**Problem**
Every line of the data below that holds the string "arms" needs to be reported.

**Information shown**
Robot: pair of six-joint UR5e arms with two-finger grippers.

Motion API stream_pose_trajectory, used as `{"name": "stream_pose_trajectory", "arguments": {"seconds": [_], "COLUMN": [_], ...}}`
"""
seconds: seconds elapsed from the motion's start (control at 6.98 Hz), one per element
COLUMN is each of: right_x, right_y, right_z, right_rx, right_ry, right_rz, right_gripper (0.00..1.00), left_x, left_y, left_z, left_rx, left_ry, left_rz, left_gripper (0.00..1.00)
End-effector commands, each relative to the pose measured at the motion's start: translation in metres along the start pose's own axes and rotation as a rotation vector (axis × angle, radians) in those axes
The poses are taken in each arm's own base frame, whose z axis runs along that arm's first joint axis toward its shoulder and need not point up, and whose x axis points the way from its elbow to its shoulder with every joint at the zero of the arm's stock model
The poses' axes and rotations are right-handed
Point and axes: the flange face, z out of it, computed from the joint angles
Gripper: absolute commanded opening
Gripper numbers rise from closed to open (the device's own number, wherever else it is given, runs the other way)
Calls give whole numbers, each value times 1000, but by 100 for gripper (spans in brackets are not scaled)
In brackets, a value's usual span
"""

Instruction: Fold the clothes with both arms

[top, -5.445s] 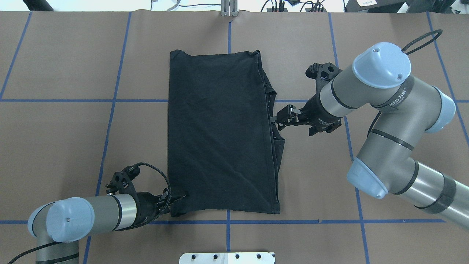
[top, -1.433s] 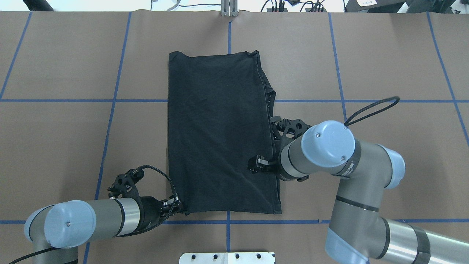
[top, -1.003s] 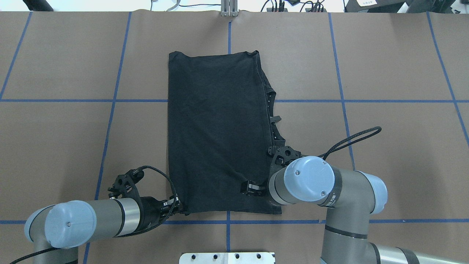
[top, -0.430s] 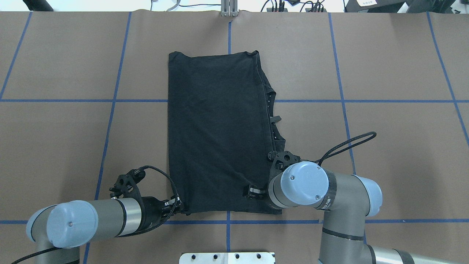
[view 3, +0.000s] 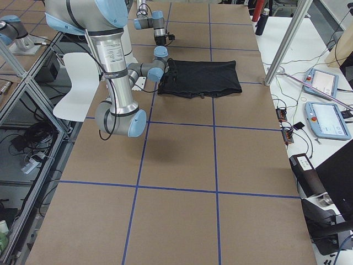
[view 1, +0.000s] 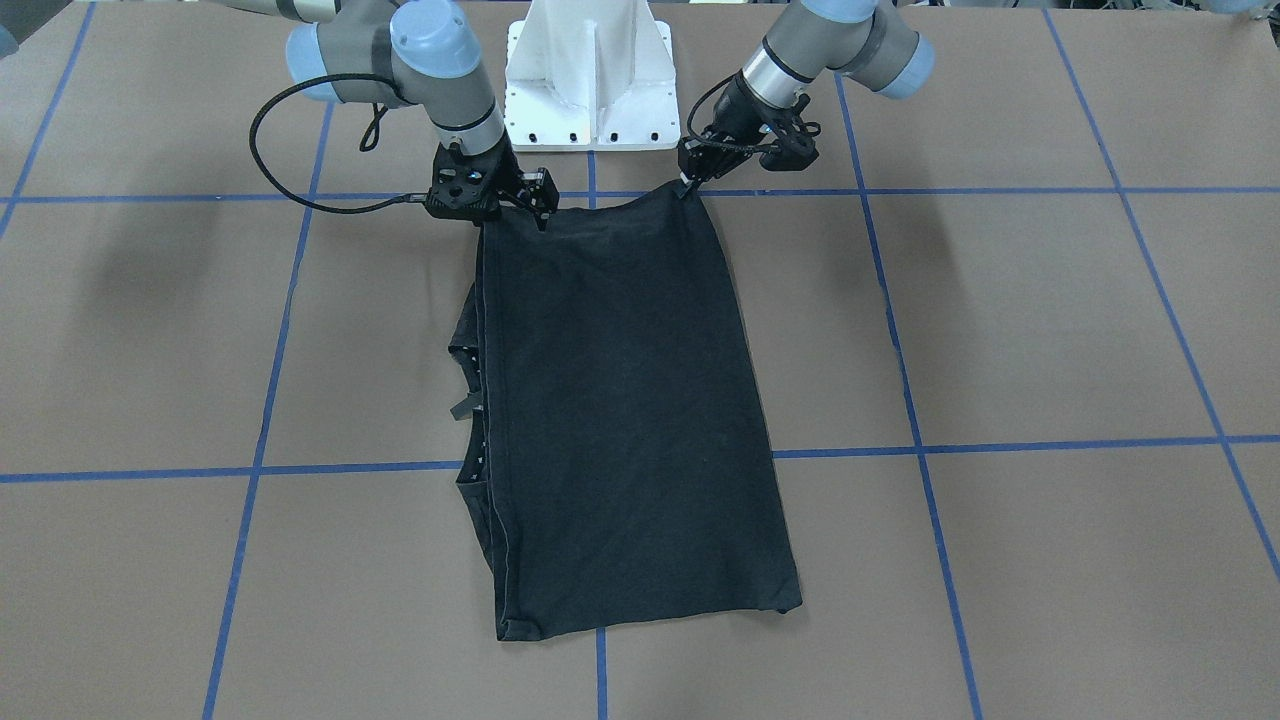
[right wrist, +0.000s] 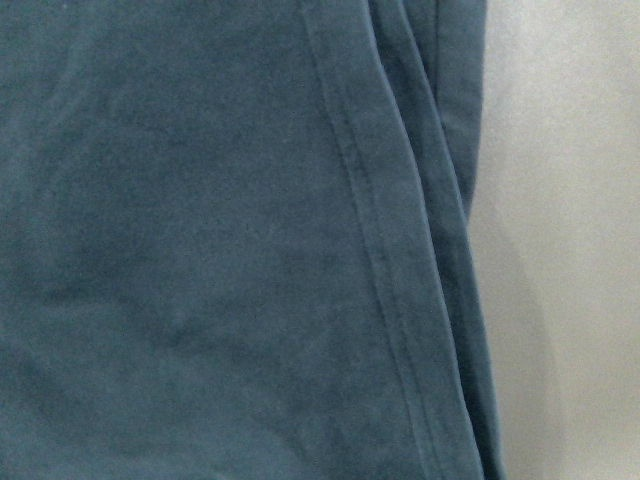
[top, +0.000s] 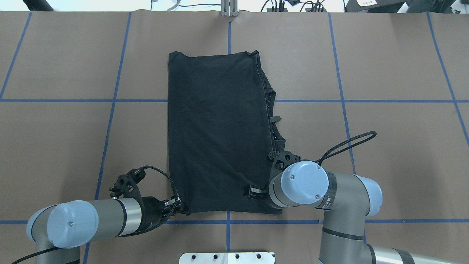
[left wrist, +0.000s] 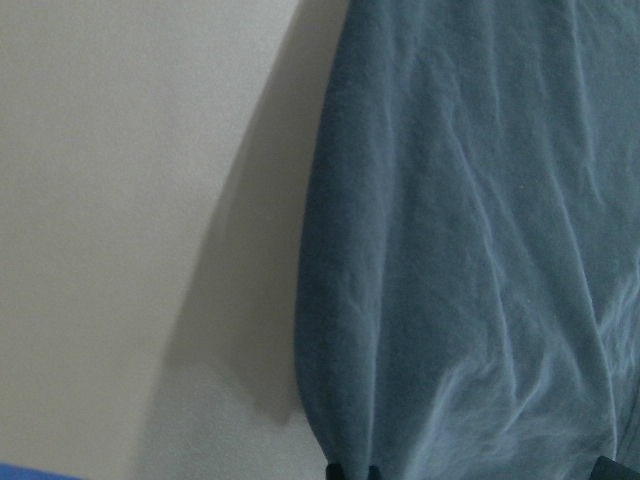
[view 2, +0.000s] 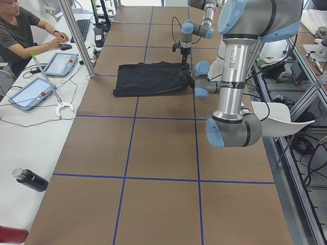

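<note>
The black T-shirt [top: 216, 135] lies folded lengthwise on the table [top: 55, 146], reaching straight out from the white pedestal [view 1: 590, 60]. At its pedestal-side hem, the left gripper [top: 182, 209] seems clenched on one corner. The right gripper [top: 250, 191] sits at the other, and I cannot tell whether it grips.

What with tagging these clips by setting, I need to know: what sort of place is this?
Probably a robotics lab workcell: a left arm and right arm at a black T-shirt on a table gridded with blue tape, plus a side bench with tablets where a person sits.
</note>
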Motion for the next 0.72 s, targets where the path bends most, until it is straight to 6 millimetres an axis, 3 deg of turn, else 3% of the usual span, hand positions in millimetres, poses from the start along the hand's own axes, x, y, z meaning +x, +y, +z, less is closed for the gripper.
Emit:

**Finished task**
Robot: pair of six-joint UR5e arms with two-finger grippers.
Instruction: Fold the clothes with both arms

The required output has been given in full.